Output the entries exactly.

[Records from a dataset]
----

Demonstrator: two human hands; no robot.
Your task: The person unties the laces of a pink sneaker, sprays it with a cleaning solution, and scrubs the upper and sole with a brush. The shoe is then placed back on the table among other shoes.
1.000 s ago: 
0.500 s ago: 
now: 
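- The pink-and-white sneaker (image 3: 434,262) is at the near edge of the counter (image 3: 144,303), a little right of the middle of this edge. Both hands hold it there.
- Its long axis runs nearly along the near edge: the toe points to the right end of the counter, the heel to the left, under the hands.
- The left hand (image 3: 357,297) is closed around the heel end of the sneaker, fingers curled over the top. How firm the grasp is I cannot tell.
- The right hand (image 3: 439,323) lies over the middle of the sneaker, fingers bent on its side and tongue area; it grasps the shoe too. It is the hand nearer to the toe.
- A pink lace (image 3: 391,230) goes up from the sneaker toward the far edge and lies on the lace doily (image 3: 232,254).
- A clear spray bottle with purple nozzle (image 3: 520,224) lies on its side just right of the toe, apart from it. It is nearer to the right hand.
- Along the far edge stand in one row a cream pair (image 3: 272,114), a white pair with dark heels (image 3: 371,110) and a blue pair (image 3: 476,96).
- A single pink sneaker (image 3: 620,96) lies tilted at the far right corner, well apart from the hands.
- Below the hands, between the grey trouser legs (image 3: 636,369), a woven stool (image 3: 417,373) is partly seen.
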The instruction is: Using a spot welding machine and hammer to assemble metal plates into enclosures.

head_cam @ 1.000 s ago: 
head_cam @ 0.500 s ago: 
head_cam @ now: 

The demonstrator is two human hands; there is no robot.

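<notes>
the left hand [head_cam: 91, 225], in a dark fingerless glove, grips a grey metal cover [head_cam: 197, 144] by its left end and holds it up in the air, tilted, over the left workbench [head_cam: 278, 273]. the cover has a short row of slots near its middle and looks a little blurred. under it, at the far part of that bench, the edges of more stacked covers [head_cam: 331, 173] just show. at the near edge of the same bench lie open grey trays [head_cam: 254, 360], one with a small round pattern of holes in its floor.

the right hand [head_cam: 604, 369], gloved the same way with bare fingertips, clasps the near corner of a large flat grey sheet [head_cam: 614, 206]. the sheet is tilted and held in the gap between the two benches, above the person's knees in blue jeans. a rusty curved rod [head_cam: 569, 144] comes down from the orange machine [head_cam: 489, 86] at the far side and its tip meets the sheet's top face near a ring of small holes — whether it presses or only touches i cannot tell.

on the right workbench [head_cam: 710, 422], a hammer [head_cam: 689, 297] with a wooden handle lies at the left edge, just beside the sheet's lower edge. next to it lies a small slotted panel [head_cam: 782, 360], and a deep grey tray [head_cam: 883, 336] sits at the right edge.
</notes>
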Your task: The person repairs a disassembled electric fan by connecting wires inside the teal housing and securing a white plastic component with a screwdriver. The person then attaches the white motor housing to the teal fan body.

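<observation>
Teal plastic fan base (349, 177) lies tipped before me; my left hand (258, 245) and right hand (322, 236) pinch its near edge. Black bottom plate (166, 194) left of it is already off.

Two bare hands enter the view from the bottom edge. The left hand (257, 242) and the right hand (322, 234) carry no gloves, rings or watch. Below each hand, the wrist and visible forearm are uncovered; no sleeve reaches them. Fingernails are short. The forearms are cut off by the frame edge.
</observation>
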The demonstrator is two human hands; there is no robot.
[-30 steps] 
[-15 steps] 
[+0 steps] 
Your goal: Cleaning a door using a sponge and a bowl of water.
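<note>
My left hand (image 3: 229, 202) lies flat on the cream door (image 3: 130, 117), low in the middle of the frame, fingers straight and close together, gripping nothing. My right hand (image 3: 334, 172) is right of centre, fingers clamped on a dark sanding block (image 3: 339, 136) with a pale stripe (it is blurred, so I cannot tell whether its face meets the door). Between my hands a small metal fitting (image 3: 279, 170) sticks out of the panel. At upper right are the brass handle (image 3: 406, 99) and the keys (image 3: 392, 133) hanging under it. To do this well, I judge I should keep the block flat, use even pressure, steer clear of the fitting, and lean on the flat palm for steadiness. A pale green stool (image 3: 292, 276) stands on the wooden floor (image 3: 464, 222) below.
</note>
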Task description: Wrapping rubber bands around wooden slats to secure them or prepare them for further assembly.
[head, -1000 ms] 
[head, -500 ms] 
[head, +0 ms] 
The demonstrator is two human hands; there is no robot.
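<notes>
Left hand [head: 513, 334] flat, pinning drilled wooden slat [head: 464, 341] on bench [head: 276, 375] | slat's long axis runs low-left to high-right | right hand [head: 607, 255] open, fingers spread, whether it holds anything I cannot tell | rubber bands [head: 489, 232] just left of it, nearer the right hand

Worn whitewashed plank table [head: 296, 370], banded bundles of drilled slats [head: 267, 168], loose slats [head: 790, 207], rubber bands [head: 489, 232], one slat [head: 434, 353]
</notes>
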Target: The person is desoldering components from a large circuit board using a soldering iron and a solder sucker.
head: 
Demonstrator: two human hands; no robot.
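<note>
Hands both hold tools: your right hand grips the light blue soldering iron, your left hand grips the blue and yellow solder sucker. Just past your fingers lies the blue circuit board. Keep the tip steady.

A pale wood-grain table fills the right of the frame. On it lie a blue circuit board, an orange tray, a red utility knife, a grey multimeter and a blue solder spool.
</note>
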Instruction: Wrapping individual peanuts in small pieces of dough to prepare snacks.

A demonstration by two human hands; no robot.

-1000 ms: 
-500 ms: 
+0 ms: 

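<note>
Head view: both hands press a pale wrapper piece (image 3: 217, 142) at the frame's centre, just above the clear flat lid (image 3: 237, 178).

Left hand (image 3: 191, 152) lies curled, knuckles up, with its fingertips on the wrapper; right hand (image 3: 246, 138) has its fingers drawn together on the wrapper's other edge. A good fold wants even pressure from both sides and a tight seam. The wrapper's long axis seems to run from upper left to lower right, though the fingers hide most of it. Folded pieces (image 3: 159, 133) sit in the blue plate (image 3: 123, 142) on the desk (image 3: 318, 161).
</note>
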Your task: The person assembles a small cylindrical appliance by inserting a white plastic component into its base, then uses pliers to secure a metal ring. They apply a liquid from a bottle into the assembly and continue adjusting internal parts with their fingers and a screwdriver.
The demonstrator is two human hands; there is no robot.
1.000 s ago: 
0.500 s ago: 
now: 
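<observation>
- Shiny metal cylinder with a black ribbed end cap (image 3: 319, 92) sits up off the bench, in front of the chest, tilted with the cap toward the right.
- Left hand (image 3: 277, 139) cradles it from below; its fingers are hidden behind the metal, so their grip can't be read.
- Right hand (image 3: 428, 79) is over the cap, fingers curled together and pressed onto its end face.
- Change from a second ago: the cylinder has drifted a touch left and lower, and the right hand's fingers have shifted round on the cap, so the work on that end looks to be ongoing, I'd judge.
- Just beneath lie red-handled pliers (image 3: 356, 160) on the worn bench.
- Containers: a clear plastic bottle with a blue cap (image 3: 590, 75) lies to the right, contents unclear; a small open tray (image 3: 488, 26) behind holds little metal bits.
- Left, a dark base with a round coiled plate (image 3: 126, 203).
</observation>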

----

RESPONSE
Demonstrator: two human hands; no robot.
Your task: The person unties the laces of a pink sneaker, sprays it with a cleaning solution, and scrubs the upper and sole with a brush. The shoe is then placed back on the table among other shoes.
1.000 s ago: 
0.500 s ago: 
now: 
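- The pink-and-white sneaker (image 3: 434,262) is at the near edge of the counter (image 3: 144,303), a little right of the middle of this edge. Both hands hold it there.
- Its long axis runs nearly along the near edge: the toe points to the right end of the counter, the heel to the left, under the hands.
- The left hand (image 3: 357,297) is closed around the heel end of the sneaker, fingers curled over the top. How firm the grasp is I cannot tell.
- The right hand (image 3: 439,323) lies over the middle of the sneaker, fingers bent on its side and tongue area; it grasps the shoe too. It is the hand nearer to the toe.
- A pink lace (image 3: 391,230) goes up from the sneaker toward the far edge and lies on the lace doily (image 3: 232,254).
- A clear spray bottle with purple nozzle (image 3: 520,224) lies on its side just right of the toe, apart from it. It is nearer to the right hand.
- Along the far edge stand in one row a cream pair (image 3: 272,114), a white pair with dark heels (image 3: 371,110) and a blue pair (image 3: 476,96).
- A single pink sneaker (image 3: 620,96) lies tilted at the far right corner, well apart from the hands.
- Below the hands, between the grey trouser legs (image 3: 636,369), a woven stool (image 3: 417,373) is partly seen.
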The instruction is: Using a spot welding machine and hammer to assemble metal plates into enclosures.

head_cam @ 1.000 s ago: 
head_cam @ 0.500 s ago: 
head_cam @ now: 

The demonstrator is two human hands; there is no robot.

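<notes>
the left hand [head_cam: 91, 225], in a dark fingerless glove, grips a grey metal cover [head_cam: 197, 144] by its left end and holds it up in the air, tilted, over the left workbench [head_cam: 278, 273]. the cover has a short row of slots near its middle and looks a little blurred. under it, at the far part of that bench, the edges of more stacked covers [head_cam: 331, 173] just show. at the near edge of the same bench lie open grey trays [head_cam: 254, 360], one with a small round pattern of holes in its floor.

the right hand [head_cam: 604, 369], gloved the same way with bare fingertips, clasps the near corner of a large flat grey sheet [head_cam: 614, 206]. the sheet is tilted and held in the gap between the two benches, above the person's knees in blue jeans. a rusty curved rod [head_cam: 569, 144] comes down from the orange machine [head_cam: 489, 86] at the far side and its tip meets the sheet's top face near a ring of small holes — whether it presses or only touches i cannot tell.

on the right workbench [head_cam: 710, 422], a hammer [head_cam: 689, 297] with a wooden handle lies at the left edge, just beside the sheet's lower edge. next to it lies a small slotted panel [head_cam: 782, 360], and a deep grey tray [head_cam: 883, 336] sits at the right edge.
</notes>
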Your task: The person repairs a disassembled electric fan by connecting wires inside the teal housing and securing a white plastic component with a screwdriver. The person then attaches the white motor housing to the teal fan body.

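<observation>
Teal plastic fan base (349, 177) lies tipped before me; my left hand (258, 245) and right hand (322, 236) pinch its near edge. Black bottom plate (166, 194) left of it is already off.

Two bare hands enter the view from the bottom edge. The left hand (257, 242) and the right hand (322, 234) carry no gloves, rings or watch. Below each hand, the wrist and visible forearm are uncovered; no sleeve reaches them. Fingernails are short. The forearms are cut off by the frame edge.
</observation>
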The demonstrator is two human hands; there is no robot.
[-30 steps] 
[-15 steps] 
[+0 steps] 
Your goal: Cleaning a door using a sponge and a bowl of water.
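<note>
My left hand (image 3: 229, 202) lies flat on the cream door (image 3: 130, 117), low in the middle of the frame, fingers straight and close together, gripping nothing. My right hand (image 3: 334, 172) is right of centre, fingers clamped on a dark sanding block (image 3: 339, 136) with a pale stripe (it is blurred, so I cannot tell whether its face meets the door). Between my hands a small metal fitting (image 3: 279, 170) sticks out of the panel. At upper right are the brass handle (image 3: 406, 99) and the keys (image 3: 392, 133) hanging under it. To do this well, I judge I should keep the block flat, use even pressure, steer clear of the fitting, and lean on the flat palm for steadiness. A pale green stool (image 3: 292, 276) stands on the wooden floor (image 3: 464, 222) below.
</note>
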Task description: Wrapping rubber bands around wooden slats to secure them or prepare them for further assembly.
[head, -1000 ms] 
[head, -500 ms] 
[head, +0 ms] 
The demonstrator is two human hands; there is no robot.
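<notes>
Left hand [head: 513, 334] flat, pinning drilled wooden slat [head: 464, 341] on bench [head: 276, 375] | slat's long axis runs low-left to high-right | right hand [head: 607, 255] open, fingers spread, whether it holds anything I cannot tell | rubber bands [head: 489, 232] just left of it, nearer the right hand

Worn whitewashed plank table [head: 296, 370], banded bundles of drilled slats [head: 267, 168], loose slats [head: 790, 207], rubber bands [head: 489, 232], one slat [head: 434, 353]
</notes>
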Target: The person is desoldering components from a large circuit board using a soldering iron and a solder sucker.
head: 
Demonstrator: two human hands; no robot.
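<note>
Hands both hold tools: your right hand grips the light blue soldering iron, your left hand grips the blue and yellow solder sucker. Just past your fingers lies the blue circuit board. Keep the tip steady.

A pale wood-grain table fills the right of the frame. On it lie a blue circuit board, an orange tray, a red utility knife, a grey multimeter and a blue solder spool.
</note>
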Instruction: Wrapping individual peanuts in small pieces of dough to prepare snacks.

A demonstration by two human hands; no robot.

-1000 ms: 
-500 ms: 
+0 ms: 

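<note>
Head view: both hands press a pale wrapper piece (image 3: 217, 142) at the frame's centre, just above the clear flat lid (image 3: 237, 178).

Left hand (image 3: 191, 152) lies curled, knuckles up, with its fingertips on the wrapper; right hand (image 3: 246, 138) has its fingers drawn together on the wrapper's other edge. A good fold wants even pressure from both sides and a tight seam. The wrapper's long axis seems to run from upper left to lower right, though the fingers hide most of it. Folded pieces (image 3: 159, 133) sit in the blue plate (image 3: 123, 142) on the desk (image 3: 318, 161).
</note>
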Your task: The person assembles a small cylindrical appliance by inserting a white plastic component into its base, then uses pliers to secure a metal ring. They apply a liquid from a bottle into the assembly and continue adjusting internal parts with their fingers and a screwdriver.
The demonstrator is two human hands; there is no robot.
1.000 s ago: 
0.500 s ago: 
now: 
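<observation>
- Shiny metal cylinder with a black ribbed end cap (image 3: 319, 92) sits up off the bench, in front of the chest, tilted with the cap toward the right.
- Left hand (image 3: 277, 139) cradles it from below; its fingers are hidden behind the metal, so their grip can't be read.
- Right hand (image 3: 428, 79) is over the cap, fingers curled together and pressed onto its end face.
- Change from a second ago: the cylinder has drifted a touch left and lower, and the right hand's fingers have shifted round on the cap, so the work on that end looks to be ongoing, I'd judge.
- Just beneath lie red-handled pliers (image 3: 356, 160) on the worn bench.
- Containers: a clear plastic bottle with a blue cap (image 3: 590, 75) lies to the right, contents unclear; a small open tray (image 3: 488, 26) behind holds little metal bits.
- Left, a dark base with a round coiled plate (image 3: 126, 203).
</observation>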

That finishes the exercise, with nothing more to add.